▶ _EXERCISE DESCRIPTION_: Only the lines below from the one containing "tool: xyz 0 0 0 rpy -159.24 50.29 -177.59" to the one containing "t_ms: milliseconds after" should be repeated, both included and unchanged.

▶ _SUPPLIED DATA_:
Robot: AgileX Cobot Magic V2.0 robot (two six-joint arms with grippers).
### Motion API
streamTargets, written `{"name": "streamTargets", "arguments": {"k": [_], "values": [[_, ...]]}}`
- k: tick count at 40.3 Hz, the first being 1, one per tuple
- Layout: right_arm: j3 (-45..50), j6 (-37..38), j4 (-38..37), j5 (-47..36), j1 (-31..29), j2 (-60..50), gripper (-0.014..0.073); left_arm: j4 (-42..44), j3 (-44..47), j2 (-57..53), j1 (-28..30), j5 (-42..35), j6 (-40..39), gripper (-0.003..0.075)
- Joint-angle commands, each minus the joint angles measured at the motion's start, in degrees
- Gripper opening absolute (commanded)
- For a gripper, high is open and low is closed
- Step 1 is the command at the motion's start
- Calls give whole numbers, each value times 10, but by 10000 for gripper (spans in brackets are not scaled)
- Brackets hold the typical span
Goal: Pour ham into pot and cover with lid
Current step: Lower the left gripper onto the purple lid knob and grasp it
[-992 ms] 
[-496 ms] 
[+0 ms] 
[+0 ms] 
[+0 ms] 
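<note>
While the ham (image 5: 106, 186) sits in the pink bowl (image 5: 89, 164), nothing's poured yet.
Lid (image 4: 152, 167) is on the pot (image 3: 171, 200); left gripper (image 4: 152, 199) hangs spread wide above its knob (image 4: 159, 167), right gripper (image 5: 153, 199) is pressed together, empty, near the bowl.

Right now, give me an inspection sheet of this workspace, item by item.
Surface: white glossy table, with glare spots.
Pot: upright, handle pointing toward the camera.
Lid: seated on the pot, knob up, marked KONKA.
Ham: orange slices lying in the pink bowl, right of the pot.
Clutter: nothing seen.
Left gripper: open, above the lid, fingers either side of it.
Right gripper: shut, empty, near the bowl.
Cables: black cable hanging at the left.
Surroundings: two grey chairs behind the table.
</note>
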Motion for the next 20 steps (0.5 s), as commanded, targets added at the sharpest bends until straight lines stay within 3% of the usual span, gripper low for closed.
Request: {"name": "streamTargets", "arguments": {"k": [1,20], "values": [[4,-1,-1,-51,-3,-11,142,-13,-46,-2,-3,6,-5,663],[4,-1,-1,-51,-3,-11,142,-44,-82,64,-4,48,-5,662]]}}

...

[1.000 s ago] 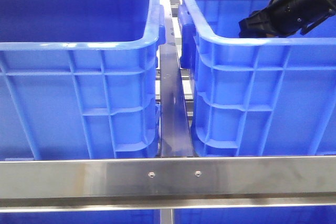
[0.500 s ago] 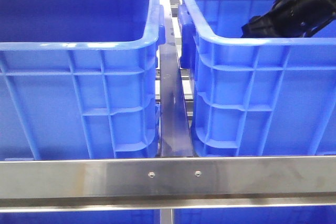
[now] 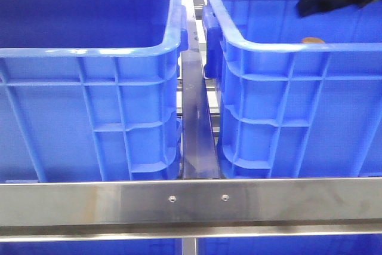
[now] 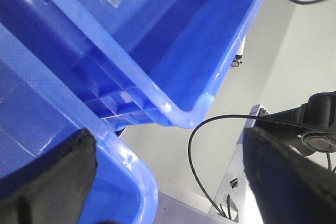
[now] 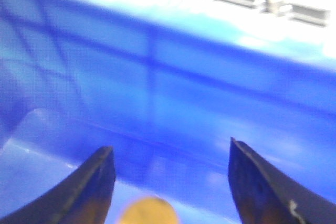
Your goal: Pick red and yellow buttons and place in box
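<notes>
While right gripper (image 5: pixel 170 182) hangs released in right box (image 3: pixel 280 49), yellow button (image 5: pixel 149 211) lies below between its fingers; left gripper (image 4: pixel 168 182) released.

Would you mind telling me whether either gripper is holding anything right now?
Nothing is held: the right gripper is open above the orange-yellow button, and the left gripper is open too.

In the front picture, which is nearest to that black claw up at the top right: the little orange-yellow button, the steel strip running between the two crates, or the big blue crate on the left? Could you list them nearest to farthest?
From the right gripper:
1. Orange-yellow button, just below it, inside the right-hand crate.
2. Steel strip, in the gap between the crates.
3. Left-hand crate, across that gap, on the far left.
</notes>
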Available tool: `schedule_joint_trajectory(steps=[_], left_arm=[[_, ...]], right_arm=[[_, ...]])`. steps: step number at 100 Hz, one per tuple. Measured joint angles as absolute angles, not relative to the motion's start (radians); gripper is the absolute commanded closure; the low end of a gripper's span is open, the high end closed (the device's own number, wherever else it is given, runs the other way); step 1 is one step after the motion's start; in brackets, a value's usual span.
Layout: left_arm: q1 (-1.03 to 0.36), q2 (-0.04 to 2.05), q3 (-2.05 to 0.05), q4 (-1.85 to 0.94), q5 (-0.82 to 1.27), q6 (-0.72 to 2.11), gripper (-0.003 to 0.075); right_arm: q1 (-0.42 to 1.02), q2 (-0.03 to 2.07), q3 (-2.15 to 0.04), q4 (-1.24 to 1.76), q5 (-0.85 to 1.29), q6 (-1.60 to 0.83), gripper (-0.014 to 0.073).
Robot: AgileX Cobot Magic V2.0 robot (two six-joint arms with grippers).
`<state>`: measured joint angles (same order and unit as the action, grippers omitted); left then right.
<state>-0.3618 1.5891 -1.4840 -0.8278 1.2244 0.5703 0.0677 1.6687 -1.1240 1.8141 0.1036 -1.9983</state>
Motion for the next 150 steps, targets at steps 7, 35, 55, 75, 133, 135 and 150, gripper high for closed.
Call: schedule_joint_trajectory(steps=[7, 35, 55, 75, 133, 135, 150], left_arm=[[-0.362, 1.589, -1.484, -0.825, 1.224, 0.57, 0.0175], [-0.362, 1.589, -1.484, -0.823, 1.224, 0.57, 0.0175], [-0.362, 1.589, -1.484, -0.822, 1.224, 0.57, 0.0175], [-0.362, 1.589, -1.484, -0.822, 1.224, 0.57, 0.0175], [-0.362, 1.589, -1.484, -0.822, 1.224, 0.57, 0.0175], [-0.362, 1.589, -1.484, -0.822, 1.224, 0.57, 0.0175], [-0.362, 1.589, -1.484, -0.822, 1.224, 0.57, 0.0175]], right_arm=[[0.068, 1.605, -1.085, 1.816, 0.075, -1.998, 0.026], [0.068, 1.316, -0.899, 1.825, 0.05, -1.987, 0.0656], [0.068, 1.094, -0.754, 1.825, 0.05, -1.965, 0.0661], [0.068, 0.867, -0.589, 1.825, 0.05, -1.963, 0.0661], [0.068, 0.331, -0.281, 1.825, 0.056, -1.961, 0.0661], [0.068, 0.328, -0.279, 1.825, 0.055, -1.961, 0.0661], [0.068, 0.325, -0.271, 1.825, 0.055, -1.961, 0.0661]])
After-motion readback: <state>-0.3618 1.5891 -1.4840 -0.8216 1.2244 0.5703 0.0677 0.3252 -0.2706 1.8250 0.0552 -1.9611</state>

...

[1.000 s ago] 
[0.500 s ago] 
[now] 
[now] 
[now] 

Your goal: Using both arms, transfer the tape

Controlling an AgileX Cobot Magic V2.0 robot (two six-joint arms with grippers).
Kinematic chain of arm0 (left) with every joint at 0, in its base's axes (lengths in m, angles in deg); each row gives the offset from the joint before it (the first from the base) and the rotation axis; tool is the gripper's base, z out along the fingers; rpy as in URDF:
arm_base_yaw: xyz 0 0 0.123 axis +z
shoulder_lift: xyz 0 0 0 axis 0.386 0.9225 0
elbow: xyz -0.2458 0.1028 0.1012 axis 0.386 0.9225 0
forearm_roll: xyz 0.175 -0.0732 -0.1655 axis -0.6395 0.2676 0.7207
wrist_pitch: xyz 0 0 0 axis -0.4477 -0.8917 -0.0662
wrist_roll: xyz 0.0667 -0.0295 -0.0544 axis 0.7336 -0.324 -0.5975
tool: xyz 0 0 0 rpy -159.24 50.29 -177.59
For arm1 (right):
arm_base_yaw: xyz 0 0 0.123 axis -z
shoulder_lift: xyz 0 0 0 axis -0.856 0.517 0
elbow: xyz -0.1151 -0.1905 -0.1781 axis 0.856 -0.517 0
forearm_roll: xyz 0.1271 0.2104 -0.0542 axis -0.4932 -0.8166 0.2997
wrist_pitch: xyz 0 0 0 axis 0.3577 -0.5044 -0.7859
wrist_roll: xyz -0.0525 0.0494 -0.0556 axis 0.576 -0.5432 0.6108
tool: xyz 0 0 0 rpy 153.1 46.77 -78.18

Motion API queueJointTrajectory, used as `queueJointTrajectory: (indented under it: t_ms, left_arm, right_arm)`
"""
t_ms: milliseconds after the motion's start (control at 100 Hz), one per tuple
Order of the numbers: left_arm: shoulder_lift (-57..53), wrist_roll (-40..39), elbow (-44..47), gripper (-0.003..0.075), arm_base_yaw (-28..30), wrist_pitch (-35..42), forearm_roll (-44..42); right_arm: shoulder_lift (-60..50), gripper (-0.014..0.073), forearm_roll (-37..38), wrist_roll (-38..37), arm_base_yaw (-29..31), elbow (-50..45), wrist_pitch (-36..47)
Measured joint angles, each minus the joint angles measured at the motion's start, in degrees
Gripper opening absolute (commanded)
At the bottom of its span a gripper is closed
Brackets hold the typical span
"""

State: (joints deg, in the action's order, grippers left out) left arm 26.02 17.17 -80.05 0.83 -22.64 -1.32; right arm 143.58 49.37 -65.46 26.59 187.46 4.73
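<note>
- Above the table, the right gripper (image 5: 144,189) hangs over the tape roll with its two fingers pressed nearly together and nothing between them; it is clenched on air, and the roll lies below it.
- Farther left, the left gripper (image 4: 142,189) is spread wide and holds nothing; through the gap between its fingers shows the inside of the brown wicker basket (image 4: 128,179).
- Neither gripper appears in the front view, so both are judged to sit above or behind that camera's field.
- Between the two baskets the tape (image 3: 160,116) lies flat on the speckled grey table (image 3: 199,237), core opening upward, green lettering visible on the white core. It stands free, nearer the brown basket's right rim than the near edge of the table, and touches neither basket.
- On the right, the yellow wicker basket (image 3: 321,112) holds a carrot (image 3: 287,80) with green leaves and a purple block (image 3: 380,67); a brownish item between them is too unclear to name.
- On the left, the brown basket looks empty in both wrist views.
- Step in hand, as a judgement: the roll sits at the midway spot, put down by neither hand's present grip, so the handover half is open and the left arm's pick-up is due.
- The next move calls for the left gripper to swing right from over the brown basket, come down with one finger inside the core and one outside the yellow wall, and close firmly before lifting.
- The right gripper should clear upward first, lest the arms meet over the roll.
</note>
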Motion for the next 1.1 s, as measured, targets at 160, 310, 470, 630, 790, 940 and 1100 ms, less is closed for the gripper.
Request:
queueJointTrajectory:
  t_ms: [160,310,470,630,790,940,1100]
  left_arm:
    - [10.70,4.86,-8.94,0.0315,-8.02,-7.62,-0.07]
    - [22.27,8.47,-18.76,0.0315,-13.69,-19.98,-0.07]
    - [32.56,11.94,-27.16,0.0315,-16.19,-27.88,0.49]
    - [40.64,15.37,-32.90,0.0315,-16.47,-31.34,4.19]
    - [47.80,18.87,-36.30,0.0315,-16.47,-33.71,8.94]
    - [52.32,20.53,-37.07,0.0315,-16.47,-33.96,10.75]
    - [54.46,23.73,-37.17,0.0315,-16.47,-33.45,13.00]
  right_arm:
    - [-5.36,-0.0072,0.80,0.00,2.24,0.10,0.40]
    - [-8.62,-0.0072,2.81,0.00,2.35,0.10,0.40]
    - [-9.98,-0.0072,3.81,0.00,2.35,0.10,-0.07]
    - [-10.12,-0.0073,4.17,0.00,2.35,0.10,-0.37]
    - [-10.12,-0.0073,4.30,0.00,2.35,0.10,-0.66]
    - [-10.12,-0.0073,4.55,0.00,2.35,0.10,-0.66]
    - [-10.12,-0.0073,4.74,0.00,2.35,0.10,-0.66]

▶ _ANSWER TO THE PROBLEM_:
tool: xyz 0 0 0 rpy -159.24 50.29 -177.59
For arm1 (right):
arm_base_yaw: xyz 0 0 0.123 axis -z
shoulder_lift: xyz 0 0 0 axis -0.856 0.517 0
elbow: xyz -0.1151 -0.1905 -0.1781 axis 0.856 -0.517 0
forearm_roll: xyz 0.1271 0.2104 -0.0542 axis -0.4932 -0.8166 0.2997
wrist_pitch: xyz 0 0 0 axis 0.3577 -0.5044 -0.7859
wrist_roll: xyz -0.0525 0.0494 -0.0556 axis 0.576 -0.5432 0.6108
tool: xyz 0 0 0 rpy 153.1 46.77 -78.18

Motion API queueJointTrajectory, used as `queueJointTrajectory: (indented under it: t_ms, left_arm, right_arm)`
"""
t_ms: milliseconds after the motion's start (control at 100 Hz), one per tuple

The exercise asks for nothing more than this.